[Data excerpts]

- Opening Delimiter -

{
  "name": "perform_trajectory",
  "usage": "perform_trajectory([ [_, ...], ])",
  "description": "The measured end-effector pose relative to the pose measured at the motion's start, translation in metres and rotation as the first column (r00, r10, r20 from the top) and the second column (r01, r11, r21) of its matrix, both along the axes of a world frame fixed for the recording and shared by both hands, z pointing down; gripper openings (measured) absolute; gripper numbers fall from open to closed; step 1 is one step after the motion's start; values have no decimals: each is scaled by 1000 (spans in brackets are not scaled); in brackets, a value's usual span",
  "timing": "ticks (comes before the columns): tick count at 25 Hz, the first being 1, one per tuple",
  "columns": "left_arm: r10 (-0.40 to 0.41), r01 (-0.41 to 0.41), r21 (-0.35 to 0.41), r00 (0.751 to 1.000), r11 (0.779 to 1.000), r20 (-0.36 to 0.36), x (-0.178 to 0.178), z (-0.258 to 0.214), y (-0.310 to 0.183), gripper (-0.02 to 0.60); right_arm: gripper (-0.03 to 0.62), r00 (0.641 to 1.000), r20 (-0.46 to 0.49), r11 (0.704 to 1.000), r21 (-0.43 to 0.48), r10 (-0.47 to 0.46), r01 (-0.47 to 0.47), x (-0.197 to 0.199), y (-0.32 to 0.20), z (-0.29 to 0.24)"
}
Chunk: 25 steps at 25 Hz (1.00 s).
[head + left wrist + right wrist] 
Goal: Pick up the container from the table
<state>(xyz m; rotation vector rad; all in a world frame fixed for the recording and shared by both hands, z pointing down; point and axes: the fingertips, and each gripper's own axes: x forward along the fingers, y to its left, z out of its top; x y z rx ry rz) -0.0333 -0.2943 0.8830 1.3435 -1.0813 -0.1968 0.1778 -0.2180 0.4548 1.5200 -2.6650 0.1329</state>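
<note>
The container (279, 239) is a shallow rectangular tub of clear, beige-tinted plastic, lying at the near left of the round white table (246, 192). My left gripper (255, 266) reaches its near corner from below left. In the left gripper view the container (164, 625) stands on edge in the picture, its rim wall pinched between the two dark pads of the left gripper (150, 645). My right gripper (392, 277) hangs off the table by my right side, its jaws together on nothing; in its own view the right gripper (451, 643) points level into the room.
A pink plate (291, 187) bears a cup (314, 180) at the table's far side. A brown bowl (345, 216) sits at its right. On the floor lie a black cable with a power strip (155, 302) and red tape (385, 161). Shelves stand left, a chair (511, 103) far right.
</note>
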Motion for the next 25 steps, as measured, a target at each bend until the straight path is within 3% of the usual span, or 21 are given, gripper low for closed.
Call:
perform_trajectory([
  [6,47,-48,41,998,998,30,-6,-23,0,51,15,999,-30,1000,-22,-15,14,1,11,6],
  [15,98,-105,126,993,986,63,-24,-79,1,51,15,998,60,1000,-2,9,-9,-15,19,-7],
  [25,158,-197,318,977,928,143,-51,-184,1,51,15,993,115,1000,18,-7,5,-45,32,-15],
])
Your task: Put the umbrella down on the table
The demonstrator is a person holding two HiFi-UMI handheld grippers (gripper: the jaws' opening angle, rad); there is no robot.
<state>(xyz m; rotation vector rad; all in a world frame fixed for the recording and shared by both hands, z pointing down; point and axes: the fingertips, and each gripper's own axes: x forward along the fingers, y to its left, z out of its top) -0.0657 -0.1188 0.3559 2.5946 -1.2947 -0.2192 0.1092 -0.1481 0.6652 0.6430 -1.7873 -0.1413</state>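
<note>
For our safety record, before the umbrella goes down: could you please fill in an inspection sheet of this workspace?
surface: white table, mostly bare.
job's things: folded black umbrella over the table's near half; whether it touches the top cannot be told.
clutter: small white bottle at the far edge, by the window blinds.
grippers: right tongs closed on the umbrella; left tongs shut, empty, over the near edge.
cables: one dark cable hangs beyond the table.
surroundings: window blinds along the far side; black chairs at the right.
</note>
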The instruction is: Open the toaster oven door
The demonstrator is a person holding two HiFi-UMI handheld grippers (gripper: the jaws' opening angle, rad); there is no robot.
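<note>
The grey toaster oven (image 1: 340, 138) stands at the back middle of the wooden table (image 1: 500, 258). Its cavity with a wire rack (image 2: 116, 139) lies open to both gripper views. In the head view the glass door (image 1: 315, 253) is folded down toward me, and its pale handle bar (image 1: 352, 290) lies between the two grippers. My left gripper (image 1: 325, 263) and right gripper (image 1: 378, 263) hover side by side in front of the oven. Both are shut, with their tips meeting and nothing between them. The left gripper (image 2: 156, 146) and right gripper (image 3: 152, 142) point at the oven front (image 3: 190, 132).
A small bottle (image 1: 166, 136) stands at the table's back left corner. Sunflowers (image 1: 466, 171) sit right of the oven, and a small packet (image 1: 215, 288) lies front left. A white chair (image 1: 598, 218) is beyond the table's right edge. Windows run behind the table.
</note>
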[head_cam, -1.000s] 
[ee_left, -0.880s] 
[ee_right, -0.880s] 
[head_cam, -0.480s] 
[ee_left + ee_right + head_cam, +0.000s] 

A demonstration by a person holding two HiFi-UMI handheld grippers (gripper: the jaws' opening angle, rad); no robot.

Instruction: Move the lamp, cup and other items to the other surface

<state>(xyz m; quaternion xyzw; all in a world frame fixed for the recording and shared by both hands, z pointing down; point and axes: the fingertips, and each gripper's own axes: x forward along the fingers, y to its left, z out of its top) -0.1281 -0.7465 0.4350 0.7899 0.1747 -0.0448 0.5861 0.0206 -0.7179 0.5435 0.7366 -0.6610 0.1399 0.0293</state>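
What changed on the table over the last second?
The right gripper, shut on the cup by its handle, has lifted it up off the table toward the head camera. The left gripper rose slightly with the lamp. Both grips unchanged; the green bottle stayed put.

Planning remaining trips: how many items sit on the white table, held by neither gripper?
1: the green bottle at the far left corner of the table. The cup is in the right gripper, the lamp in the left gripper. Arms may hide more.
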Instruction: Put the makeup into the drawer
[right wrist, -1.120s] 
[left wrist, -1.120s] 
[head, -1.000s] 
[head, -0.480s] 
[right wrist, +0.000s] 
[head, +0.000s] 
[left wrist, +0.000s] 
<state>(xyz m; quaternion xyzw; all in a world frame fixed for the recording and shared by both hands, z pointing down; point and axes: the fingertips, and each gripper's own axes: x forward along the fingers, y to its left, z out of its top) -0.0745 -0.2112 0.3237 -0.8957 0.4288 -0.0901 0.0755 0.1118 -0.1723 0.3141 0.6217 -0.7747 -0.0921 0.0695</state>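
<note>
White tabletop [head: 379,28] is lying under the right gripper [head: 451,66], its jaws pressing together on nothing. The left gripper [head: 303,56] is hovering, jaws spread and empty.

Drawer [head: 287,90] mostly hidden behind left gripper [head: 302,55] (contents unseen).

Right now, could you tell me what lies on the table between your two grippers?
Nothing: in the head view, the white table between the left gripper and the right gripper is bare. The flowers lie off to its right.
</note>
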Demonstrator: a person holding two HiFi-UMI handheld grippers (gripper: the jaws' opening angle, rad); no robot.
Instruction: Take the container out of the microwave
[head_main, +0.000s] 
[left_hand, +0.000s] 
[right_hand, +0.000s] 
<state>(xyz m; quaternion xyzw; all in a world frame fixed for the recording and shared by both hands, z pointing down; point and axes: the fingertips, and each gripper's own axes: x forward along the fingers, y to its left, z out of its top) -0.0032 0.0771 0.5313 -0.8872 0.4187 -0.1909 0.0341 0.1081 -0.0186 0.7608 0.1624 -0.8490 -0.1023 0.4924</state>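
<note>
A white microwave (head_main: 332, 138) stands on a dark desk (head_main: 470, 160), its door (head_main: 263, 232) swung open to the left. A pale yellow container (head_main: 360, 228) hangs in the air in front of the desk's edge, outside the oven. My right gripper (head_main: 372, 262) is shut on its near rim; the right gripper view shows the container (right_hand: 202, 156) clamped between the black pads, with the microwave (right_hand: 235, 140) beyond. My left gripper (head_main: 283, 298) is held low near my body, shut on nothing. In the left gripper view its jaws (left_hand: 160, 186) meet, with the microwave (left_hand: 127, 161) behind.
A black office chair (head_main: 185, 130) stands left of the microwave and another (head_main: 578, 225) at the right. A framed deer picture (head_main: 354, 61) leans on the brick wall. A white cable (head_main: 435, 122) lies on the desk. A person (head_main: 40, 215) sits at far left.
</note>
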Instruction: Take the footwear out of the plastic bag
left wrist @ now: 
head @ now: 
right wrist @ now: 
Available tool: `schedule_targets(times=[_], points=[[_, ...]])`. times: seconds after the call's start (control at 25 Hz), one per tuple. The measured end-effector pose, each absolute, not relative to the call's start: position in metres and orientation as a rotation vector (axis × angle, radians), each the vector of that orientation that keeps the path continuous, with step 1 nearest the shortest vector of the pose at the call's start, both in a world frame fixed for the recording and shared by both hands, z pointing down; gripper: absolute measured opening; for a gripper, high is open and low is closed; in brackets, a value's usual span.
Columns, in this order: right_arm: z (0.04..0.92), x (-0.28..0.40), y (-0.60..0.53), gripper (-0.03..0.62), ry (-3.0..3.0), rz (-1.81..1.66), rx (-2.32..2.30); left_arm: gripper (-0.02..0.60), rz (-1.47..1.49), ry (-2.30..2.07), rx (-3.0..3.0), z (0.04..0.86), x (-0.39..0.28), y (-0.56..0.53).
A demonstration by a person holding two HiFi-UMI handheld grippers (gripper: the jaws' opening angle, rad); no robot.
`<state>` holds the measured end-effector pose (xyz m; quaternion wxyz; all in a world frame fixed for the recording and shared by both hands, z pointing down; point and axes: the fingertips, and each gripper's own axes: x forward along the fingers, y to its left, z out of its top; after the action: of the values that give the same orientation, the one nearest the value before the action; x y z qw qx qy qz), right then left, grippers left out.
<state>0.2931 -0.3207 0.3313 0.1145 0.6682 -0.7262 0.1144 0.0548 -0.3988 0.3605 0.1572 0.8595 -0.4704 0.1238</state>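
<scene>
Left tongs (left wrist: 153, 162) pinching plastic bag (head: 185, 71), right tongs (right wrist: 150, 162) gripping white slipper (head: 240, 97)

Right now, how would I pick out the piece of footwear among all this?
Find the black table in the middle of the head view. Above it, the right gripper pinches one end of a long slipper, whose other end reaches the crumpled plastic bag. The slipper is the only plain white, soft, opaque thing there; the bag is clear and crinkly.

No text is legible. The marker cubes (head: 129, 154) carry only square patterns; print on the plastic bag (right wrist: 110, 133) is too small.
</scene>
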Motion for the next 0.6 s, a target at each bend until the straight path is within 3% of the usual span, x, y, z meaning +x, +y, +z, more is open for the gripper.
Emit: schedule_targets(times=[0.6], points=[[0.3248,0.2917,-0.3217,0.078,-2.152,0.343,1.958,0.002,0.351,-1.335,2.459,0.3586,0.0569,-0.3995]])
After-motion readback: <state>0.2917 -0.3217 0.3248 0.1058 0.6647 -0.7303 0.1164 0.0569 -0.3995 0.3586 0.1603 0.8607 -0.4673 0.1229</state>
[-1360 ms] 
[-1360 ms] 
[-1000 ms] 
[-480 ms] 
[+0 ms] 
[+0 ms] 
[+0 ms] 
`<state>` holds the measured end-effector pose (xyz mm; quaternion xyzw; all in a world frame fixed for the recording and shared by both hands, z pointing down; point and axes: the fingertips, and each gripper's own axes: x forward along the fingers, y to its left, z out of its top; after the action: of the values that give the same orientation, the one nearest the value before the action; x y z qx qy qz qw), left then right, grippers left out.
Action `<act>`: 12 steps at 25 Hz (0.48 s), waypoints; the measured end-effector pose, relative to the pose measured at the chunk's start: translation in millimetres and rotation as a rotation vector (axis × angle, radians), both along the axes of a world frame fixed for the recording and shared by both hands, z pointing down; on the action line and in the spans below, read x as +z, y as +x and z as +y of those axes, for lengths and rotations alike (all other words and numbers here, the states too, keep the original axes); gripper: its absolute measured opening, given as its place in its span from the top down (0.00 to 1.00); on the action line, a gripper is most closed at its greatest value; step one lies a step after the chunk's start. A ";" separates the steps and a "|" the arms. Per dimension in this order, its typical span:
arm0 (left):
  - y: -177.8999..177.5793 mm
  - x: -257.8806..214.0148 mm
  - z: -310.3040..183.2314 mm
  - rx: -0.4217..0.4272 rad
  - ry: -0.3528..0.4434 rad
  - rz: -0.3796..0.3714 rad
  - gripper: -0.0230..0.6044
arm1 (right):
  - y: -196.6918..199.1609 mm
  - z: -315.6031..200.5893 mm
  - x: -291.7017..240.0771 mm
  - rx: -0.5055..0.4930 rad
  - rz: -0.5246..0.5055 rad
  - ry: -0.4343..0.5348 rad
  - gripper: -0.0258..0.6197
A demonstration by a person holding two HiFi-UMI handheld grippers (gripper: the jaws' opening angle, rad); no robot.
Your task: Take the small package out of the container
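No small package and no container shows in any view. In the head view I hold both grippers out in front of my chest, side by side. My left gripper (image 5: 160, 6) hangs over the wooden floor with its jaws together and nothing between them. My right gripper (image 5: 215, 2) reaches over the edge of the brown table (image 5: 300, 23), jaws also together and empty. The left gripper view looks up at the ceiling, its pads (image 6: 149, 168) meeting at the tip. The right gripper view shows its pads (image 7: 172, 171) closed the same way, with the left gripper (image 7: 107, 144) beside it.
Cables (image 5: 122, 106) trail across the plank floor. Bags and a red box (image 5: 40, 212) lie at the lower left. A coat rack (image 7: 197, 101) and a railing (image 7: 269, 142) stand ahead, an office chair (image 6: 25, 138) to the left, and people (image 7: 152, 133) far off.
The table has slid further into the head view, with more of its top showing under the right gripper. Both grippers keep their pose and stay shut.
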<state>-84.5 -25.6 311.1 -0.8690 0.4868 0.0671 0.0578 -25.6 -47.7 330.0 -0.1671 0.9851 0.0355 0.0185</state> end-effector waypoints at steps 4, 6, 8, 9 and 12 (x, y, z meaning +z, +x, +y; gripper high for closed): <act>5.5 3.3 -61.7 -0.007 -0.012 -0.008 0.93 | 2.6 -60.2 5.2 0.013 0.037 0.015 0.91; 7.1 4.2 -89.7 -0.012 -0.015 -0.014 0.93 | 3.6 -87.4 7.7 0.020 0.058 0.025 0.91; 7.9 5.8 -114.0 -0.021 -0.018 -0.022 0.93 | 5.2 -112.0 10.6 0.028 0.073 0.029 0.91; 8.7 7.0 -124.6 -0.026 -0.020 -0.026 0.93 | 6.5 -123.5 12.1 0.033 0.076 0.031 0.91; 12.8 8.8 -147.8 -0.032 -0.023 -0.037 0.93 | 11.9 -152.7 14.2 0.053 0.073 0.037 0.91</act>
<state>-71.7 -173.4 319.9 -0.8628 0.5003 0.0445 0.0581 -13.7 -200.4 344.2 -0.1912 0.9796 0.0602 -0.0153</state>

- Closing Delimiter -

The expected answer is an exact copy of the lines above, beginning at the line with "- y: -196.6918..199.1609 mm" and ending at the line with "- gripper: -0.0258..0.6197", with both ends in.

  - y: -196.6918..199.1609 mm
  - z: -315.6031..200.5893 mm
  - x: -291.7017..240.0771 mm
  - rx: -0.5055..0.4930 rad
  - rz: -0.5246..0.5055 rad
  - ry: -0.4343..0.5348 rad
  - gripper: -0.0258..0.6197

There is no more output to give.